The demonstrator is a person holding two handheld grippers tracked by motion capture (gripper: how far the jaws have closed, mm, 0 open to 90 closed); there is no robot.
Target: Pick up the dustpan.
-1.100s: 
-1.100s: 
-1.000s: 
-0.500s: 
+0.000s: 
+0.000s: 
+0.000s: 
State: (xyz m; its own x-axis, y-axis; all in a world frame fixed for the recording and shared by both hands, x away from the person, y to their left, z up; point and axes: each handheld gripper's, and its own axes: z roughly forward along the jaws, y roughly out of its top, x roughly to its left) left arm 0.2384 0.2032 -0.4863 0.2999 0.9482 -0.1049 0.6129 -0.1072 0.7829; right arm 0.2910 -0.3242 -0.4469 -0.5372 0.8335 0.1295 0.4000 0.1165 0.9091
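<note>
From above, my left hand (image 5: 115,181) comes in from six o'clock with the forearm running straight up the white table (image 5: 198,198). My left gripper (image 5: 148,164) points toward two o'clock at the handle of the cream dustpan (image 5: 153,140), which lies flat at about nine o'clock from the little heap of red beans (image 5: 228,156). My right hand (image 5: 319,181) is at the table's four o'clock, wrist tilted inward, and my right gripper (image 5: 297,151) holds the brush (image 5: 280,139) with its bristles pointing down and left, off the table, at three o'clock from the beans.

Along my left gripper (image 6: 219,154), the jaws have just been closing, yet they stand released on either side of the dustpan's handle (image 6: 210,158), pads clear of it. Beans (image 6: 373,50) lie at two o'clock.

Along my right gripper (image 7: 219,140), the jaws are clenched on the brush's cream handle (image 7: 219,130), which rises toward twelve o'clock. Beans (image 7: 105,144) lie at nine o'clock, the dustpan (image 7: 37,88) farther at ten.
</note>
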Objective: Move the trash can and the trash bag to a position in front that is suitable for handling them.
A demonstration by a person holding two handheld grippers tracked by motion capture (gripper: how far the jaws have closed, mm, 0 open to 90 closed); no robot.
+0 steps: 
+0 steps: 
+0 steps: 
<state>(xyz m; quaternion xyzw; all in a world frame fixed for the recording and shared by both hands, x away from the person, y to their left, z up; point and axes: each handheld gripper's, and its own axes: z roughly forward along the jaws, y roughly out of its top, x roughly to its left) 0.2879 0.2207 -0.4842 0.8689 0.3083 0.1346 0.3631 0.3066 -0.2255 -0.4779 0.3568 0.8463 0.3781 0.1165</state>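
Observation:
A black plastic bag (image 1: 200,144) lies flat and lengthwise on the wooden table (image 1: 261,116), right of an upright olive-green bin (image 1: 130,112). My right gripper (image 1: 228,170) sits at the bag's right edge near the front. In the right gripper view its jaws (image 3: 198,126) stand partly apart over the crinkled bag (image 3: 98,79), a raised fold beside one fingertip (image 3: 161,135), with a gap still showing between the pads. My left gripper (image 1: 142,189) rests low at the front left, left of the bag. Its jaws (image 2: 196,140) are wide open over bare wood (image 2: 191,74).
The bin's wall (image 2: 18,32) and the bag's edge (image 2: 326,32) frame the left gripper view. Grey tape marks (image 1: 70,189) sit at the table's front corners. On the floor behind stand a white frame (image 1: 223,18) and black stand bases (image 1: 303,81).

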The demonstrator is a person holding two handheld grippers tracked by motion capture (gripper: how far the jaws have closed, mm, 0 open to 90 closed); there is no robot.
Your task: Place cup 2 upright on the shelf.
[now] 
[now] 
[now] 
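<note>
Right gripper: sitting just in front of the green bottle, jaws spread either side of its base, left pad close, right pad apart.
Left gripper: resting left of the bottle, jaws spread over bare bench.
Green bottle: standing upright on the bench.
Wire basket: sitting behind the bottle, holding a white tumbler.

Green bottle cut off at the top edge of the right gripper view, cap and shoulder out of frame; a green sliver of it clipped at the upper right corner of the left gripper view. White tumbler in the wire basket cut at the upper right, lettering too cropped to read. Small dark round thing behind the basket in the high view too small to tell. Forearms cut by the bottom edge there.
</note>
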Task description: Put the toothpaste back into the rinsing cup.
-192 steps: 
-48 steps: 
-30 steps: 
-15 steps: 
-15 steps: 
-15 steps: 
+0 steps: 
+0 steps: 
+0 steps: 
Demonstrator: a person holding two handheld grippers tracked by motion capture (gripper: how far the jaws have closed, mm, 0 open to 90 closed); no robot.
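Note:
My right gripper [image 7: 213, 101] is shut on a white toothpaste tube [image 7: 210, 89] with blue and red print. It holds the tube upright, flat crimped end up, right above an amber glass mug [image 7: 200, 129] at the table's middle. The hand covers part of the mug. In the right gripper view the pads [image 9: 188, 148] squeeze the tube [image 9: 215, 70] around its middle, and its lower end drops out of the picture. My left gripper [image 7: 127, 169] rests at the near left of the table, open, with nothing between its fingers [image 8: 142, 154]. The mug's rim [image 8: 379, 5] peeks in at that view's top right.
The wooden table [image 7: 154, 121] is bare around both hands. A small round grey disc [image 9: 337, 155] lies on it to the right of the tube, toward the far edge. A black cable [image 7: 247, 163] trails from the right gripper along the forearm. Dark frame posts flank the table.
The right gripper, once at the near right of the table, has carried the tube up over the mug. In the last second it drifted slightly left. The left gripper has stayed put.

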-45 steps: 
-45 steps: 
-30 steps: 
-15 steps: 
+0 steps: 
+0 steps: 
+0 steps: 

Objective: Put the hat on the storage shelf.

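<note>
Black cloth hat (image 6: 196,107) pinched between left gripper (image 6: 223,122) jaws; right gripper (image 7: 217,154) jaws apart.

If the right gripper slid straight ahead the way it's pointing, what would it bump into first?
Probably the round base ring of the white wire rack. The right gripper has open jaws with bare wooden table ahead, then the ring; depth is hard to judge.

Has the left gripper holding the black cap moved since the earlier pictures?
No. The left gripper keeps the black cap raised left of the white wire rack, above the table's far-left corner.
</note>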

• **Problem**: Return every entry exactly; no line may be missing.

• **Task output**:
The demonstrator is a person holding two handheld grippers tracked by motion capture (gripper: how far the jaws have closed, mm, 0 open to 90 closed); there is no robot.
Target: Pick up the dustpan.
-1.100s: 
-1.100s: 
-1.000s: 
-0.500s: 
+0.000s: 
+0.000s: 
+0.000s: 
State: (xyz m; its own x-axis, y-axis; all in a world frame fixed for the recording and shared by both hands, x away from the person, y to their left, z up; point and axes: each handheld gripper's, and its own axes: z roughly forward along the jaws, y roughly out of its top, x roughly to its left) left arm 0.2384 0.2032 -0.4863 0.2999 0.9482 -0.1049 0.6129 -0.1072 0.7829; right arm 0.2910 -0.3242 -0.4469 -0.5372 0.8335 0.1295 0.4000 0.1165 0.9091
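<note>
From above, my left hand (image 5: 115,181) comes in from six o'clock with the forearm running straight up the white table (image 5: 198,198). My left gripper (image 5: 148,164) points toward two o'clock at the handle of the cream dustpan (image 5: 153,140), which lies flat at about nine o'clock from the little heap of red beans (image 5: 228,156). My right hand (image 5: 319,181) is at the table's four o'clock, wrist tilted inward, and my right gripper (image 5: 297,151) holds the brush (image 5: 280,139) with its bristles pointing down and left, off the table, at three o'clock from the beans.

Along my left gripper (image 6: 219,154), the jaws have just been closing, yet they stand released on either side of the dustpan's handle (image 6: 210,158), pads clear of it. Beans (image 6: 373,50) lie at two o'clock.

Along my right gripper (image 7: 219,140), the jaws are clenched on the brush's cream handle (image 7: 219,130), which rises toward twelve o'clock. Beans (image 7: 105,144) lie at nine o'clock, the dustpan (image 7: 37,88) farther at ten.
</note>
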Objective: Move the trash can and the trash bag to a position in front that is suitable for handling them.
A demonstration by a person holding two handheld grippers tracked by motion capture (gripper: how far the jaws have closed, mm, 0 open to 90 closed); no robot.
+0 steps: 
+0 steps: 
+0 steps: 
<state>(xyz m; quaternion xyzw; all in a world frame fixed for the recording and shared by both hands, x away from the person, y to their left, z up; point and axes: each handheld gripper's, and its own axes: z roughly forward along the jaws, y roughly out of its top, x roughly to its left) 0.2879 0.2207 -0.4842 0.8689 0.3083 0.1346 0.3631 0.3066 -0.2255 -0.4779 0.3568 0.8463 0.3781 0.1165</state>
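Observation:
A black plastic bag (image 1: 200,144) lies flat and lengthwise on the wooden table (image 1: 261,116), right of an upright olive-green bin (image 1: 130,112). My right gripper (image 1: 228,170) sits at the bag's right edge near the front. In the right gripper view its jaws (image 3: 198,126) stand partly apart over the crinkled bag (image 3: 98,79), a raised fold beside one fingertip (image 3: 161,135), with a gap still showing between the pads. My left gripper (image 1: 142,189) rests low at the front left, left of the bag. Its jaws (image 2: 196,140) are wide open over bare wood (image 2: 191,74).
The bin's wall (image 2: 18,32) and the bag's edge (image 2: 326,32) frame the left gripper view. Grey tape marks (image 1: 70,189) sit at the table's front corners. On the floor behind stand a white frame (image 1: 223,18) and black stand bases (image 1: 303,81).
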
The demonstrator is a person holding two handheld grippers tracked by motion capture (gripper: how far the jaws have closed, mm, 0 open to 90 closed); there is no robot.
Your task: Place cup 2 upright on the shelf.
[now] 
[now] 
[now] 
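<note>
Right gripper: sitting just in front of the green bottle, jaws spread either side of its base, left pad close, right pad apart.
Left gripper: resting left of the bottle, jaws spread over bare bench.
Green bottle: standing upright on the bench.
Wire basket: sitting behind the bottle, holding a white tumbler.

Green bottle cut off at the top edge of the right gripper view, cap and shoulder out of frame; a green sliver of it clipped at the upper right corner of the left gripper view. White tumbler in the wire basket cut at the upper right, lettering too cropped to read. Small dark round thing behind the basket in the high view too small to tell. Forearms cut by the bottom edge there.
</note>
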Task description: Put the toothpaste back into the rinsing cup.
-192 steps: 
-48 steps: 
-30 steps: 
-15 steps: 
-15 steps: 
-15 steps: 
+0 steps: 
+0 steps: 
+0 steps: 
Demonstrator: a person holding two handheld grippers tracked by motion capture (gripper: how far the jaws have closed, mm, 0 open to 90 closed); no robot.
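Note:
My right gripper [image 7: 213, 101] is shut on a white toothpaste tube [image 7: 210, 89] with blue and red print. It holds the tube upright, flat crimped end up, right above an amber glass mug [image 7: 200, 129] at the table's middle. The hand covers part of the mug. In the right gripper view the pads [image 9: 188, 148] squeeze the tube [image 9: 215, 70] around its middle, and its lower end drops out of the picture. My left gripper [image 7: 127, 169] rests at the near left of the table, open, with nothing between its fingers [image 8: 142, 154]. The mug's rim [image 8: 379, 5] peeks in at that view's top right.
The wooden table [image 7: 154, 121] is bare around both hands. A small round grey disc [image 9: 337, 155] lies on it to the right of the tube, toward the far edge. A black cable [image 7: 247, 163] trails from the right gripper along the forearm. Dark frame posts flank the table.
The right gripper, once at the near right of the table, has carried the tube up over the mug. In the last second it drifted slightly left. The left gripper has stayed put.
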
-45 steps: 
-45 steps: 
-30 steps: 
-15 steps: 
+0 steps: 
+0 steps: 
+0 steps: 

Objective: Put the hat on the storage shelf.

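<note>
Black cloth hat (image 6: 196,107) pinched between left gripper (image 6: 223,122) jaws; right gripper (image 7: 217,154) jaws apart.

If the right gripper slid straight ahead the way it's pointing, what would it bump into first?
Probably the round base ring of the white wire rack. The right gripper has open jaws with bare wooden table ahead, then the ring; depth is hard to judge.

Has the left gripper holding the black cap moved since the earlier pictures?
No. The left gripper keeps the black cap raised left of the white wire rack, above the table's far-left corner.
</note>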

Nothing else remains for the exercise.